** Exercise **
Write the data out again in full, with no departure from the original.

** Information provided **
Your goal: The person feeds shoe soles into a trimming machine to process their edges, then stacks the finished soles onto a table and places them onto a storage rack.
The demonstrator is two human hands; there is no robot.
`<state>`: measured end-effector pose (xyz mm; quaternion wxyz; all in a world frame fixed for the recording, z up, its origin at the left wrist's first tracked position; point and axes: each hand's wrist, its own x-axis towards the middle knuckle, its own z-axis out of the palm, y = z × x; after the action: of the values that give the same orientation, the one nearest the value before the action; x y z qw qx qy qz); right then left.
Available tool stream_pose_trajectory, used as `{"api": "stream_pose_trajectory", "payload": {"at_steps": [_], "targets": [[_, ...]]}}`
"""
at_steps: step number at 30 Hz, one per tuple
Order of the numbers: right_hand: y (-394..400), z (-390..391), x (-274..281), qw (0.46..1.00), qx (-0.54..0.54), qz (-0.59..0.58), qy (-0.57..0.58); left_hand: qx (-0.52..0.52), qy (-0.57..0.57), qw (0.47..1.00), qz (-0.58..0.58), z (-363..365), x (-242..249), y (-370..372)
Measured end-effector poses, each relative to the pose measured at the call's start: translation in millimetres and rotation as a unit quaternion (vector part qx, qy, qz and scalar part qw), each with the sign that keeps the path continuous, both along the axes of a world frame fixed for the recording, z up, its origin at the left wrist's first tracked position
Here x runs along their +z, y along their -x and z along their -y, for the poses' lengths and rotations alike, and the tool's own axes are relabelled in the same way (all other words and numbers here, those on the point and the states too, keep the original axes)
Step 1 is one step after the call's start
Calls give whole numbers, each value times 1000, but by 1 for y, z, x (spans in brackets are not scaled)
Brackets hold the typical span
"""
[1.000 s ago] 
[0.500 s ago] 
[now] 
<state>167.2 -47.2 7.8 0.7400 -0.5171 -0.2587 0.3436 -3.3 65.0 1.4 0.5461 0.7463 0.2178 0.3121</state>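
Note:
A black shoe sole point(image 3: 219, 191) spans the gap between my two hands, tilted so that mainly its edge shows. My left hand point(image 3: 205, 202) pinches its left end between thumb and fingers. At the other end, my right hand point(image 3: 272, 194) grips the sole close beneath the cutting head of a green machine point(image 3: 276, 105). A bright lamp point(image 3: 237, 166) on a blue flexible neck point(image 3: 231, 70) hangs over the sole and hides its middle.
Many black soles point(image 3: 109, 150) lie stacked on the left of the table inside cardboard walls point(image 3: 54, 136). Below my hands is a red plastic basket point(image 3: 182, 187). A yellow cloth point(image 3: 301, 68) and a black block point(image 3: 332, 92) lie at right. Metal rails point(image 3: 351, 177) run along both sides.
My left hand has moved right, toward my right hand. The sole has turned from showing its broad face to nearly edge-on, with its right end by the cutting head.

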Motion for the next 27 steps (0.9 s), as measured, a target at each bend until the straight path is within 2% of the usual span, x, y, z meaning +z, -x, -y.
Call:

** Task answer **
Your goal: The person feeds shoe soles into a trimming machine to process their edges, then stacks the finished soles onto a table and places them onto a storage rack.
The demonstrator is two human hands; there is no robot.
`<state>`: measured end-effector pose (xyz mm; quaternion wxyz; all in a world frame fixed for the recording, z up, its origin at the left wrist's first tracked position; point and axes: each hand's wrist, its own x-axis towards the middle knuckle, its own z-axis out of the palm, y = z × x; after the action: of the values that give the same orientation, the one nearest the value before the action; x y z qw qx qy qz); right then left.
Available tool stream_pose_trajectory, used as `{"api": "stream_pose_trajectory", "payload": {"at_steps": [_], "targets": [[_, ...]]}}`
"""
at_steps: step number at 30 Hz, one per tuple
Order of the numbers: right_hand: y (-394..400), z (-390..391), x (-274..281), qw (0.46..1.00), qx (-0.54..0.54), qz (-0.59..0.58), qy (-0.57..0.58); left_hand: qx (-0.52..0.52), qy (-0.57..0.57), qw (0.47..1.00), qz (-0.58..0.58), z (-363..365), x (-242..249), y (-370..372)
Measured end-effector poses, each relative to the pose measured at the call's start: translation in millimetres and rotation as a unit quaternion (vector part qx, qy, qz and scalar part qw), each with the sign that keeps the path continuous, both along the axes of a world frame fixed for the recording, z up, its origin at the left wrist's first tracked position
Here x runs along their +z, y along their -x and z along their -y, for the poses' lengths and rotations alike, and the tool's own axes are relabelled in the same way (all other words and numbers here, those on the point and the states too, keep the original axes)
Step 1 is one step after the call's start
Calls give whole numbers, each value times 1000, but by 1 for y, z, x (spans in brackets are not scaled)
Brackets hold the typical span
"""
[1.000 s ago] 
[0.500 s ago] 
[now] 
<state>167.2 -47.2 7.8 0.7400 -0.5171 -0.2587 0.3436 -3.3 65.0 1.4 0.5461 0.7463 0.2178 0.3121</state>
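Note:
A black shoe sole point(image 3: 219, 191) spans the gap between my two hands, tilted so that mainly its edge shows. My left hand point(image 3: 205, 202) pinches its left end between thumb and fingers. At the other end, my right hand point(image 3: 272, 194) grips the sole close beneath the cutting head of a green machine point(image 3: 276, 105). A bright lamp point(image 3: 237, 166) on a blue flexible neck point(image 3: 231, 70) hangs over the sole and hides its middle.
Many black soles point(image 3: 109, 150) lie stacked on the left of the table inside cardboard walls point(image 3: 54, 136). Below my hands is a red plastic basket point(image 3: 182, 187). A yellow cloth point(image 3: 301, 68) and a black block point(image 3: 332, 92) lie at right. Metal rails point(image 3: 351, 177) run along both sides.
My left hand has moved right, toward my right hand. The sole has turned from showing its broad face to nearly edge-on, with its right end by the cutting head.
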
Motion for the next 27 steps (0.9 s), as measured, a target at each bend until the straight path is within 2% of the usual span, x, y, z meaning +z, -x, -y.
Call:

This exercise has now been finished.